The researchers, from the Guttmacher Institute in New York, base their findings on feedback data from almost 9,500 women who had an abortion in 2008 (Abortion Patient Survey), in the light of 11 “disruptive” events, and the links between these, poverty, and contraceptive use.

The disruptive events included job loss, separation, falling behind on rental/mortgage payments, death of a close friend, a serious health problem, a partner being sent to prison and becoming a victim of crime.

Poverty in the US is defined as an annual income before tax of $17,500 for a family of three: in 2008, 13% of US residents met this criterion.

The researchers also carried out in-depth interviews with 49 women seeking abortions to flesh out themes from the feedback data.

Their analysis showed that more than half (57%) of the women who had had an abortion had faced a major life stressor in the preceding year.
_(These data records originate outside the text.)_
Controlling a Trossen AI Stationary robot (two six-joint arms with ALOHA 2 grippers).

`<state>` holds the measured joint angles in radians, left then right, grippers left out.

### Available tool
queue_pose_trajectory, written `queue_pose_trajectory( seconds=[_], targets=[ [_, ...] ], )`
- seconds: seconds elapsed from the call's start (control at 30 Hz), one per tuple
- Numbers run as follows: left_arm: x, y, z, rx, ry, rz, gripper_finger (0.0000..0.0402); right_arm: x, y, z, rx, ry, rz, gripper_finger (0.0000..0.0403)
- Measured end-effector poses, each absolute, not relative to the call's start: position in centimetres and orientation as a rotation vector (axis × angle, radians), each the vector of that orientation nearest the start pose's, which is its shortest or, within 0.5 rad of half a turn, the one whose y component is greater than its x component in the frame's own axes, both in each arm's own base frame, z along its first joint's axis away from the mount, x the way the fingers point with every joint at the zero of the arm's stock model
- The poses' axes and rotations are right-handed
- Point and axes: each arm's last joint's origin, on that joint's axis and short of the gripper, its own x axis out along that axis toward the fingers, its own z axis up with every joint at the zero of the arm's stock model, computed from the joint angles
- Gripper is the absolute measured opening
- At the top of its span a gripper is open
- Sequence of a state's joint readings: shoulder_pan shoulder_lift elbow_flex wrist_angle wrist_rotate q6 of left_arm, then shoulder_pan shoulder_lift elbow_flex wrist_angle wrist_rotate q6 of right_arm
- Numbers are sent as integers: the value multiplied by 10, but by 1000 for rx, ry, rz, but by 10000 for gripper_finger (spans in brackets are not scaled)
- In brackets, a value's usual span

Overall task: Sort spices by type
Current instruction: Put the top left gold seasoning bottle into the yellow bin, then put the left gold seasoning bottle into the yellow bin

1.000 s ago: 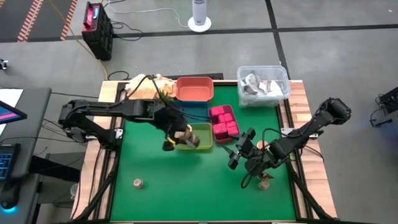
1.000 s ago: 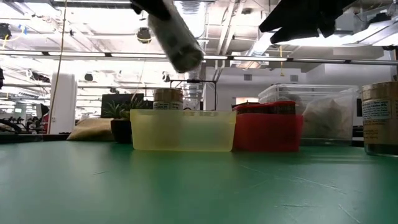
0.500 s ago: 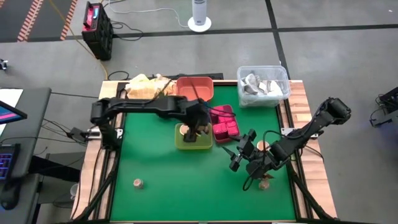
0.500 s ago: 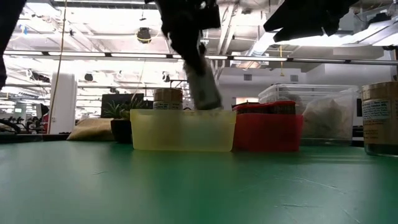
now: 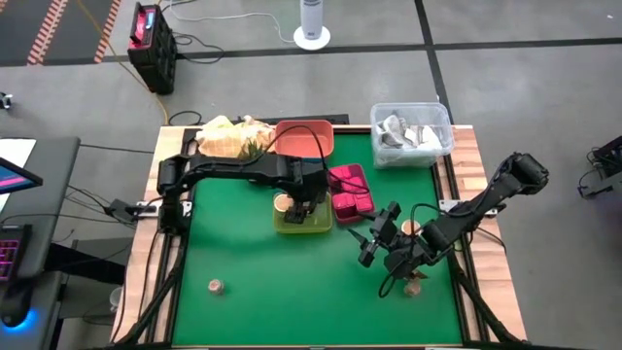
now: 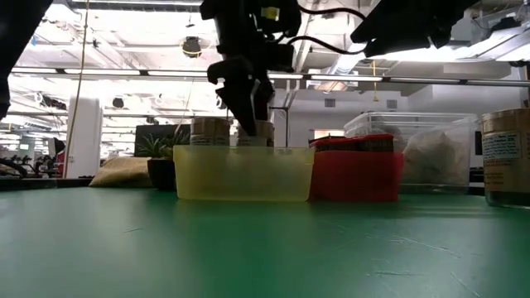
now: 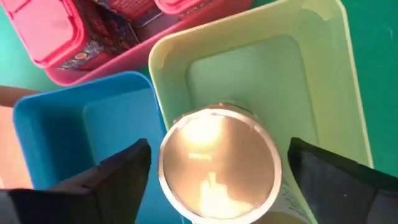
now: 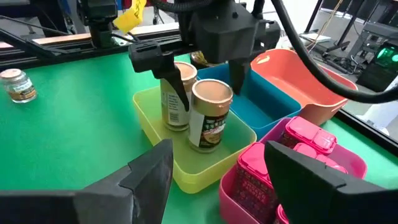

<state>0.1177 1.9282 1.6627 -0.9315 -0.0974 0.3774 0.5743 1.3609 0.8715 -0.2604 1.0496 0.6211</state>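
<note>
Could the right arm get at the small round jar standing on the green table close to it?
Probably yes: the right end effector hovers open near that small round jar, and no tray or other object lies between them.

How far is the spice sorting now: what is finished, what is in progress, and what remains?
Done: magenta blocks fill the pink tray; one jar stands in the yellow tray. In hand: the left end effector stands open around a second jar there. Left: jars on the table at and. The right end effector waits.
</note>
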Motion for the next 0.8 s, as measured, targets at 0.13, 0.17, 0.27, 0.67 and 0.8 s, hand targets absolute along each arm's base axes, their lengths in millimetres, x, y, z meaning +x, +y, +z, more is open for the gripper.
queue_pose_trajectory(
  seconds=[0.13, 0.17, 0.27, 0.67, 0.8],
  targets=[
    [393, 49, 273, 324, 1164, -22, 376, 240, 125, 244, 53, 351, -583, 279],
    [391, 49, 283, 322, 1130, -11, 376, 240, 125, 243, 52, 352, -584, 279],
    [378, 46, 307, 306, 1044, -2, 374, 238, 127, 243, 46, 356, -577, 279],
    [278, -7, 310, 202, 754, 28, 364, 220, 121, 250, 111, 367, -651, 279],
    [246, -29, 311, 210, 691, 58, 363, 219, 104, 271, 177, 500, -687, 279]
  ],
)
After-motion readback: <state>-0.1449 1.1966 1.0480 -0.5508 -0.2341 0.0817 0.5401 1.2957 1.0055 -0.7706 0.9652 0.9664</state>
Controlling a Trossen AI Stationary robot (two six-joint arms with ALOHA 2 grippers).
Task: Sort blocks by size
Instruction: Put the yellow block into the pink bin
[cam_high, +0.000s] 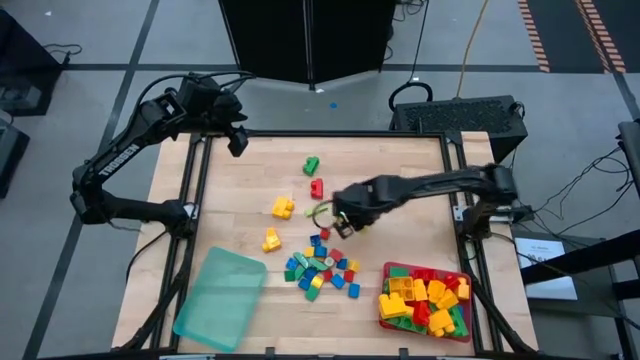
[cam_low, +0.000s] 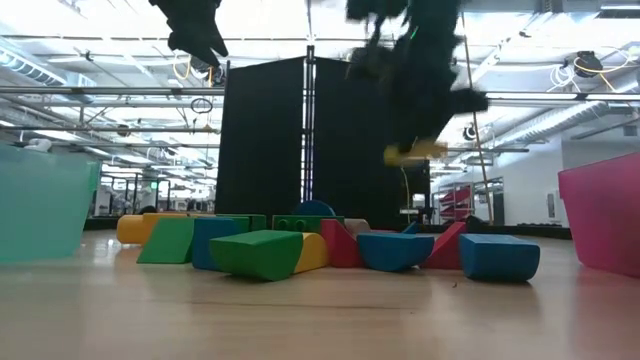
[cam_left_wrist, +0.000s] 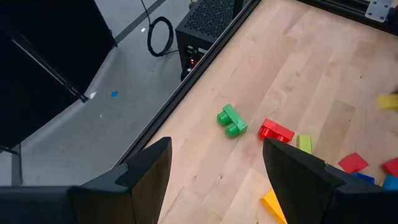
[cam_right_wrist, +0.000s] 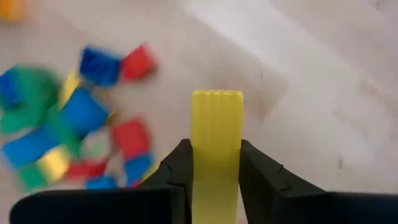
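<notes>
Loose blocks lie on the wooden table: a mixed heap (cam_high: 320, 268) of small ones near the middle, and farther off a green (cam_high: 311, 165), a red (cam_high: 316, 187) and two yellow blocks (cam_high: 283, 208). My right gripper (cam_high: 350, 220) hangs over the table's middle, just beyond the heap, shut on a yellow oblong block (cam_right_wrist: 216, 124). My left gripper (cam_high: 236, 140) waits open above the far left corner, with nothing between its fingers (cam_left_wrist: 149, 171). My right gripper pinches the yellow block by its two long sides (cam_right_wrist: 216, 171) between its two fingers (cam_right_wrist: 180, 167). The fingers come from above, pointing down. The block (cam_low: 415, 152) reaches out past the fingertips and is lifted well clear of the table, about level.
A red tray (cam_high: 392, 272) with several larger blocks stands at the near right corner. A translucent teal tray (cam_high: 222, 297) lies at the near left. Bare wood lies along the far edge and between the two trays' sides.
</notes>
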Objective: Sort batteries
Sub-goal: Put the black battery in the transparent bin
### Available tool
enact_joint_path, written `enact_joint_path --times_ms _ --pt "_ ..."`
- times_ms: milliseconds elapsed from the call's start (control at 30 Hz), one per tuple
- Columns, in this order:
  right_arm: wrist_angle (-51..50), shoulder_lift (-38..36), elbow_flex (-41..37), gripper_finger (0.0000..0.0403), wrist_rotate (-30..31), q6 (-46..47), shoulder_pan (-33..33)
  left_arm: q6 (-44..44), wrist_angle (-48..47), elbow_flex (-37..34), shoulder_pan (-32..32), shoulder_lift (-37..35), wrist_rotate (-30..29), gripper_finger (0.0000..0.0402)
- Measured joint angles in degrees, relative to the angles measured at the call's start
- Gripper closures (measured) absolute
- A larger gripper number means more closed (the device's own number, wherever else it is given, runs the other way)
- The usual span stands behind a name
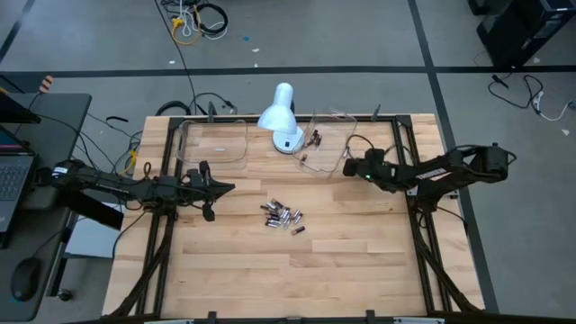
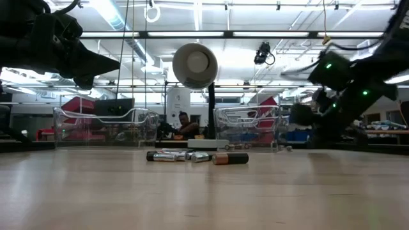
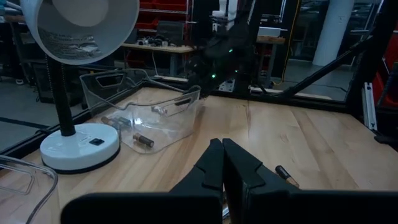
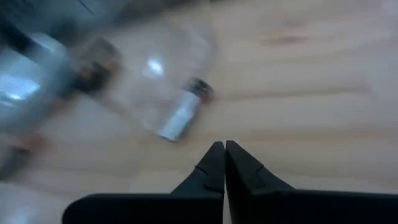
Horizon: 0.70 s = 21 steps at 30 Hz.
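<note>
Just right of the white lamp, my right gripper hangs pinched shut, empty, above the clear tray — I'd swing it to the batteries in front of the lamp, reopen, then descend slowly

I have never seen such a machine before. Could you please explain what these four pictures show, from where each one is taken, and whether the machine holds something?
It is a robot with two dark arms at a wooden table. One picture looks straight down, one looks level across the table, and one comes from a camera on each wrist. The left claw hangs shut beside a loose pile of small batteries. The right claw is over the right clear tray, also shut, with nothing between its fingers; its wrist picture shows a battery lying below it. At the back stand a white desk lamp and an empty-looking left tray. Neither claw holds anything.
</note>
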Motion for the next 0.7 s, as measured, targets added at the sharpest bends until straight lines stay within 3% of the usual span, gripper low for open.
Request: enact_joint_path --times_ms 133,267,700 --pt "12.37 1.01 -2.54 0.0403 4.02 -4.06 -0.86 1.10 0.63 0.00 0.00 0.02 -0.16 0.0400" --pt "12.90 1.67 -0.45 0.0403 3.90 -6.51 -3.92 1.35 1.27 0.00 0.00 0.02 -1.29 0.0400" --pt "8.68 1.97 1.32 0.0403 -10.10 -0.41 -15.45 0.86 1.22 0.00 0.00 0.02 -1.34 0.0400"
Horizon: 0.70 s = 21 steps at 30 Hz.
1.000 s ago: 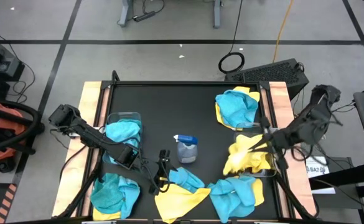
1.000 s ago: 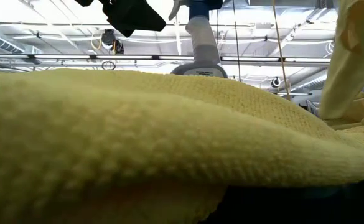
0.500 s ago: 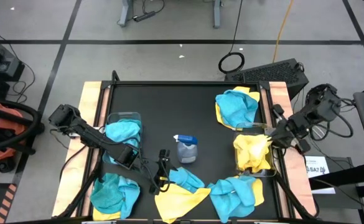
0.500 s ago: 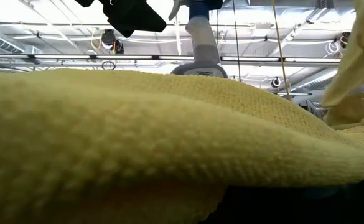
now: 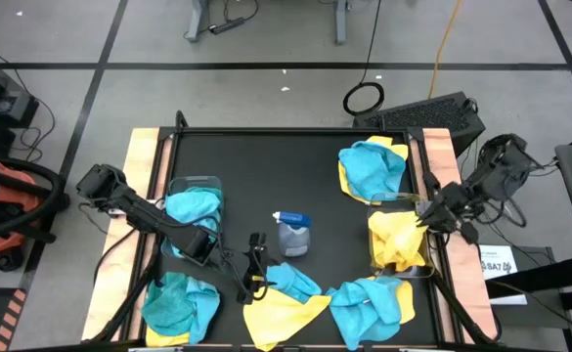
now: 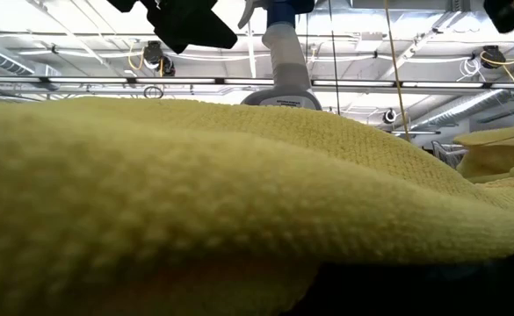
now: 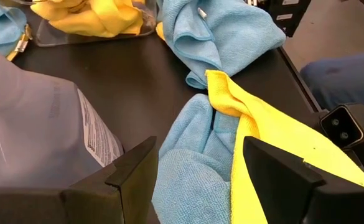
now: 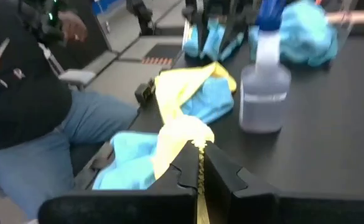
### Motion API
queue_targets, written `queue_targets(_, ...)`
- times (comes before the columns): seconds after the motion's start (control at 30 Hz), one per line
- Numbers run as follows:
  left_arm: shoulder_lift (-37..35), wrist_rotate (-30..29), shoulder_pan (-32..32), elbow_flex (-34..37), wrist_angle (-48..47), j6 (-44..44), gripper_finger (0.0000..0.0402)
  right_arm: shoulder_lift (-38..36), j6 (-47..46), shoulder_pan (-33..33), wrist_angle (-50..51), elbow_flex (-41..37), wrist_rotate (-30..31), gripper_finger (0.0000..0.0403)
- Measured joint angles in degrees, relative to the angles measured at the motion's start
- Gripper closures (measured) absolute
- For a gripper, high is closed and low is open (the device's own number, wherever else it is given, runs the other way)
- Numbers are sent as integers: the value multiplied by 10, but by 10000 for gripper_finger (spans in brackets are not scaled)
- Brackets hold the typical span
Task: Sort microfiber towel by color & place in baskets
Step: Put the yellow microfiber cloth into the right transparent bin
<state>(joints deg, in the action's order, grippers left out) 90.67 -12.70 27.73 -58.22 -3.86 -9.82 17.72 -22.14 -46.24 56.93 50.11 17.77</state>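
Note:
My right gripper [image 5: 424, 217] is at the right basket's [image 5: 372, 256] right rim, shut on a yellow towel [image 5: 397, 238] that lies in the basket. The left basket [image 5: 183, 186] holds a teal towel [image 5: 192, 208]. My left gripper [image 7: 197, 177] stands open near the table's near edge. Its fingers are on either side of a teal towel [image 7: 191, 155] with a yellow towel [image 7: 275, 134] lying across it, and touch neither. That yellow towel fills the low view [image 6: 195, 219]. My right gripper pinches an edge of the yellow towel [image 8: 191, 138] between its two shut fingers; one layer or several, I cannot tell. The fingers come from the table's right side, slanting down. The rest of the towel lies heaped in the right basket.
A grey spray bottle [image 5: 292, 235] stands mid-table beside my left gripper. Teal and yellow towels lie heaped at the far right [image 5: 374, 168], near left [image 5: 178, 305] and near right [image 5: 369, 303]. A person [image 8: 26, 106] sits beyond the table's near edge.
My right gripper has drawn back toward the table's right edge and sunk a little, staying shut. The yellow towel, which hung spread out below it and over the basket's left rim, now lies gathered inside the right basket.

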Motion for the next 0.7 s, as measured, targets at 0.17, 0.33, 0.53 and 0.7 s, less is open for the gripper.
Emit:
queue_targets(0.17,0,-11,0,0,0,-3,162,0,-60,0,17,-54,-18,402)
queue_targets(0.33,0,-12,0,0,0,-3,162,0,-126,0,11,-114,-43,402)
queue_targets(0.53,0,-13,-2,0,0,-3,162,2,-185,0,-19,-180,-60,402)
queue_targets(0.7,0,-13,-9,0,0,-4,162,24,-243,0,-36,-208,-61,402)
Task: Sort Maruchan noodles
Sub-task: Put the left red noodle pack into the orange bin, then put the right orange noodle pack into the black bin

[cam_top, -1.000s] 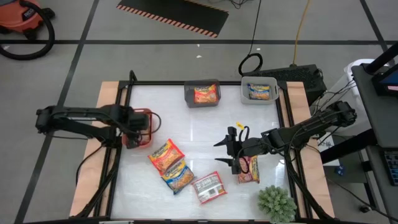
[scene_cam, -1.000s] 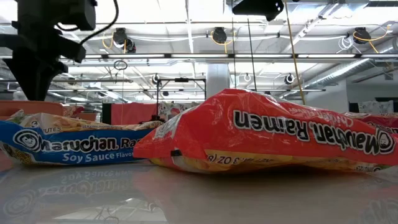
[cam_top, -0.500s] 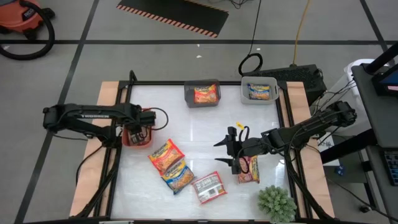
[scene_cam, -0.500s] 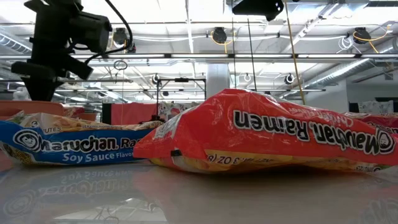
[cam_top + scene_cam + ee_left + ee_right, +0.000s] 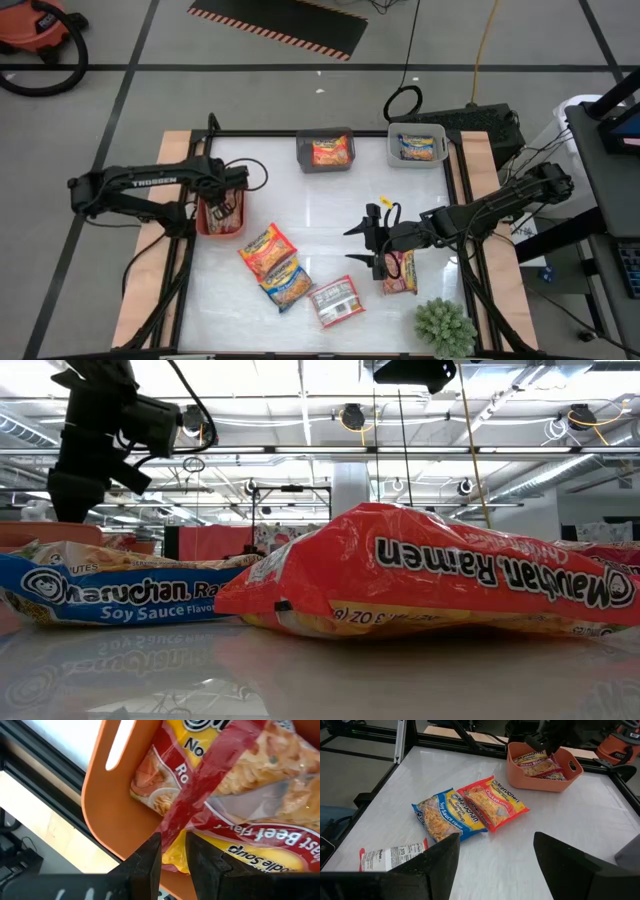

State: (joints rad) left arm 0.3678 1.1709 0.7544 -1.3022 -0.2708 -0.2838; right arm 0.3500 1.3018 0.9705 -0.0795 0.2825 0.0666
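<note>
Robotics lab, taped floor [image 5: 120, 90], shop vacuum [image 5: 40, 35], ceiling pipes [image 5: 400, 450], framed worktable [image 5: 330, 200]

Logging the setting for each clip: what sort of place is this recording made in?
Most likely a robotics lab or workshop hall: open ceiling with pipes and hanging lights, a shop vacuum on the taped concrete floor, and a framed table with sorting bins.

White table [image 5: 330, 215] with three bins, four loose Maruchan packets [image 5: 266, 250] and a small plant [image 5: 444, 326].
</note>
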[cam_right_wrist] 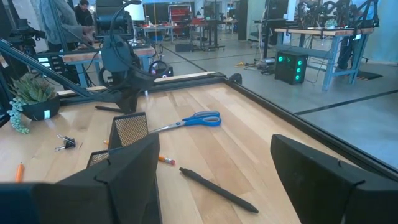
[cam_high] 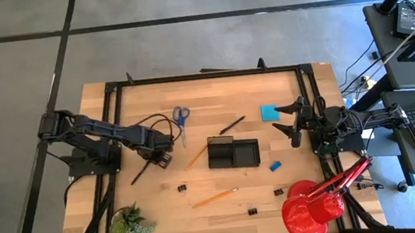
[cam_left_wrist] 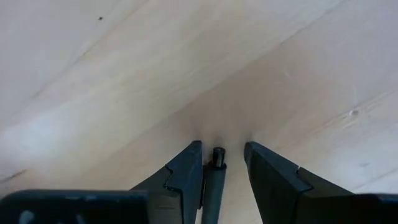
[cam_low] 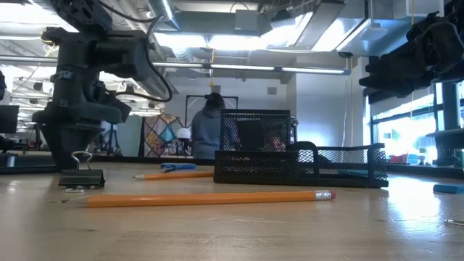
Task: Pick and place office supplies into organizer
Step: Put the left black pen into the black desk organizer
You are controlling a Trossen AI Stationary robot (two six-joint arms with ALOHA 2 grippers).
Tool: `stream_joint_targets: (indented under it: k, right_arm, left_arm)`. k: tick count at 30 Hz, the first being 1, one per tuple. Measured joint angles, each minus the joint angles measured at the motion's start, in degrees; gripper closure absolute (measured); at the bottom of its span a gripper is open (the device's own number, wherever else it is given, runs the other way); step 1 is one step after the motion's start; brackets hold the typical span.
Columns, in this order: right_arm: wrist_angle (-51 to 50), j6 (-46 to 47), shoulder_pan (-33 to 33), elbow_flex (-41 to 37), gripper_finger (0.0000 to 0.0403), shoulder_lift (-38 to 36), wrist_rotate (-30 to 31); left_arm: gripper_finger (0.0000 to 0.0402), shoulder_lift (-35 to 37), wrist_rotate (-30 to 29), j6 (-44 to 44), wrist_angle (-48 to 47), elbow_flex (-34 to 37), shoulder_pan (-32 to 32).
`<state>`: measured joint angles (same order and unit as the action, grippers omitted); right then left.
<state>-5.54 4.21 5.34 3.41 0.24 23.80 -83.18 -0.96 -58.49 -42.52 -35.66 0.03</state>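
My left gripper [cam_high: 161, 153] points down at the table, left of the black organizer [cam_high: 233, 153]. It is open, and its two fingers stand on either side of one end of a black pen [cam_left_wrist: 216, 163]. The pen lies on the wood and runs toward the near left [cam_high: 140, 172]. My right gripper [cam_high: 295, 124] is wide open and empty above the table's right side, by the square blue note pad [cam_high: 270, 112]. Blue-handled scissors [cam_high: 181, 118] and a second black pen [cam_high: 232, 125] lie at the far middle. My left gripper comes from above, its fingers pointing down and lying across the pen's end [cam_left_wrist: 217, 155]. One finger [cam_left_wrist: 189, 168] stands right beside the pen; whether it touches I cannot tell. A gap shows between the pen and the other finger [cam_left_wrist: 264, 168]. The pen lies on the table.
Orange pencils lie left of the organizer [cam_high: 196, 157] and in front of it [cam_high: 215, 198]. A blue eraser [cam_high: 275, 166] and binder clips [cam_high: 183, 188] [cam_high: 253, 210] [cam_high: 278, 192] lie near the front. A red lamp [cam_high: 312, 206] stands at the near right and a green plant [cam_high: 131, 222] at the near left. A person [cam_low: 209, 127] stands beyond the table.
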Motion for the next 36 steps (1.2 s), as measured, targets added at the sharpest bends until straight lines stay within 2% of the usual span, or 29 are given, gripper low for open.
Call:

One in 5 had lost their jobs; one in 6 had separated from their partner; one in 7 had fallen behind on their rental or mortgage payments, while one in 8 had moved several times.

One in 10 had experienced the death of a close friend or had had a baby over the past year. And 7% had been subjected to some form of domestic violence.

Women said that the fall-out from one disruptive event could set up a chain reaction. For example, one woman’s grief following the death of her mother kept her from leaving an abusive partner. Read full article.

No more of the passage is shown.